И, желая прервать неприятный разговор, Юсупов, низко поклонившись, пошел на свое место, ничем почти не выдавая глубокого раздражения своего. Только мелкими, еще острыми и крепкими зубами прикусил он край тонкой, бескровной губы да левой рукой подергивал на ходу седые, свисающие надо ртом усы.
Алексея так и передернуло от приступа непонятной злобы, пьянившей его сейчас сильнее вина. И без того острый; подбородок юноши как-то натянулся, совсем обострился от напряженных на шее мускулов. Так бывает у волка, когда он оскалился и готов укусить врага. Даже обычное осторожное, трусливое выражение лида царевича заменилось другим, суровым, жестоким, напоминающим выражение, часто мелькающее на лице гиганта отца, только менее страшным.
— А слышь, правда ли, князь, что некоторые весьма знатные особы для своих удобств обращались к тебе, просили одолжить малую толику той «водицы наследничьей»?.. А скажи, будь друг! — совсем глухо и хрипло, спросил Алексей уходящего князя.
Но Юсупов, делая вид, что не слышит, занял свое место и стал наливать в чарку из сулеи, наполненной дешевым вином.
— Не желаешь отвечать?.. Твоя воля… Хоть угости нас за будущие профиты! — не оставляя старика, опять заговорил Алексей. — Вели подать чего ни есть хорошенького…
— Пока чего дождешься, милостивец, государь мой… Вот, не побрезгуй, ваше высочество… Сулеечка, почитай, и не почата. Хорошее винцо… Старое, духовитое… Откушай, изволь.
И снова сорвавшись с места со своей сулеёй, он стал наливать из нее в свободные стаканы царевичу и Головкину.

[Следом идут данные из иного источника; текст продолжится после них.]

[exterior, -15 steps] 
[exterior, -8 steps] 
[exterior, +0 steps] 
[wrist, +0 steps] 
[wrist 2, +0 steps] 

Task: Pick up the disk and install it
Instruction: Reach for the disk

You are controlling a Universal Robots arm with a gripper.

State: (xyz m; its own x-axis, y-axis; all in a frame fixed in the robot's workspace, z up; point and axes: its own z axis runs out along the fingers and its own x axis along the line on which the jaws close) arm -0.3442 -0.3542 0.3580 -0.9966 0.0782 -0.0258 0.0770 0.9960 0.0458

— Пить ли? — все прежним, глумливым тоном, поднимая к свету стакан, спросил Алексей. — «Водицы наследничьей» сюда не капнуто? А?..

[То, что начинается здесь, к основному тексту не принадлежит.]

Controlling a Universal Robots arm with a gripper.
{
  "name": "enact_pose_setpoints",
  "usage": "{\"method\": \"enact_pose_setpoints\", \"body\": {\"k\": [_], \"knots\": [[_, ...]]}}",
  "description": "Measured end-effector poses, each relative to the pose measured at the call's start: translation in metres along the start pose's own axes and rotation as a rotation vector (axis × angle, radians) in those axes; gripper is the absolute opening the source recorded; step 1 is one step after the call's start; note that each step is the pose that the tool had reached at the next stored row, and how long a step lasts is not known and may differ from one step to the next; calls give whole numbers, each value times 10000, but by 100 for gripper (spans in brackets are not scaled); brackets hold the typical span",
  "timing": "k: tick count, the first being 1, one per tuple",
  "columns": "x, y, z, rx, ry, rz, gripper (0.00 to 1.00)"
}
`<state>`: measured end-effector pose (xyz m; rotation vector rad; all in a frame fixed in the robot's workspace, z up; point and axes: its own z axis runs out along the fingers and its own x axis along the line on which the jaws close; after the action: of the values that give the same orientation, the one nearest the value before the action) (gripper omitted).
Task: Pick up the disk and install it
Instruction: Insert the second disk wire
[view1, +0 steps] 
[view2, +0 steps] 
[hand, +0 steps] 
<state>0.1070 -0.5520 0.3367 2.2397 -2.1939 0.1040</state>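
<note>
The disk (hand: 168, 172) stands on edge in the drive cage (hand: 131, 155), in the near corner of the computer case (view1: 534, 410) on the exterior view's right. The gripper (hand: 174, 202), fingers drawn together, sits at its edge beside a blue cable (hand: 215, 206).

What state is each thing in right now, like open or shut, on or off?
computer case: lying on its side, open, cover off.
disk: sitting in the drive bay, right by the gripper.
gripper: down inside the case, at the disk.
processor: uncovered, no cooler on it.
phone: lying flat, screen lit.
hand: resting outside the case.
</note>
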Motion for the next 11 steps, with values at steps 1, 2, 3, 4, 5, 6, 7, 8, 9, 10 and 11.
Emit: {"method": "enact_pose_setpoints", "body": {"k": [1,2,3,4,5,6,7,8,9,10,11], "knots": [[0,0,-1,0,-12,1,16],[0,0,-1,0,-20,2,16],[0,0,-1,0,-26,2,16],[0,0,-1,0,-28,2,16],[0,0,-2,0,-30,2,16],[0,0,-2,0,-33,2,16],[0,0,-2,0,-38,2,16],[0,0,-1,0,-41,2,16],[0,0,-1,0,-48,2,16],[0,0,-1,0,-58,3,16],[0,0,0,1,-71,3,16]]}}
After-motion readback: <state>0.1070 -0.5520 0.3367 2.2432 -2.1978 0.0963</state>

Ничего не отвечая, Юсупов только с укоризной покачал головой, сам отпил немного вина и, с поклоном подавая дополненную чарку царевичу, сказал:
— По старому обычаю… Отведавши, прошу милости испить, государь мой, ваше высочество.

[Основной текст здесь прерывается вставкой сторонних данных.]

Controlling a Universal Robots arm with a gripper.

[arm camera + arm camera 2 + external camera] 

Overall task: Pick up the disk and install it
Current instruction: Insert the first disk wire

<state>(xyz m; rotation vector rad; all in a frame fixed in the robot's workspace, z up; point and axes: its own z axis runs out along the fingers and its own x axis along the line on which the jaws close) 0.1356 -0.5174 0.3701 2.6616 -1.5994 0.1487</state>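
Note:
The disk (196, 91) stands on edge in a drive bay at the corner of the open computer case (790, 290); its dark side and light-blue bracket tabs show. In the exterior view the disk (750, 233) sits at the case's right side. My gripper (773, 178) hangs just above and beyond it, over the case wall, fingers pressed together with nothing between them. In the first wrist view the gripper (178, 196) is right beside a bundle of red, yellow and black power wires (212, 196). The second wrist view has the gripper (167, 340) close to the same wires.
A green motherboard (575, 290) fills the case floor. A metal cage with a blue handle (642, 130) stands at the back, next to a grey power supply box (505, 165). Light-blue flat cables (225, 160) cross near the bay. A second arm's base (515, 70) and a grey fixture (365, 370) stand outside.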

— Не стану я! — совсем резко оттолкнув чарку, грубо бросил Алексей и, отвернувшись к Головкину, что-то стал ему шептать на ухо.
И эту обиду проглотил родовитый вельможа, сильнее только закусил губы и, забрав свою сулею, вернулся с нею на место.
Как раз в это время Минна, неся шесть полных кружек, появилась в этой комнате, шуткой отделалась от молодого князька Юрия Трубецкого, совсем раскрывшего ей корсаж, и, вся красная, улыбающаяся, появилась в последней угловой комнате.
Тут-то и перенял ее Каниц, давно уже жадными глазами следивший за соблазнительной красоткой.
Четыре кружки она поставила на места и с двумя остановилась около земляка, который показался ей, очевидно, привлекательнее всех остальных.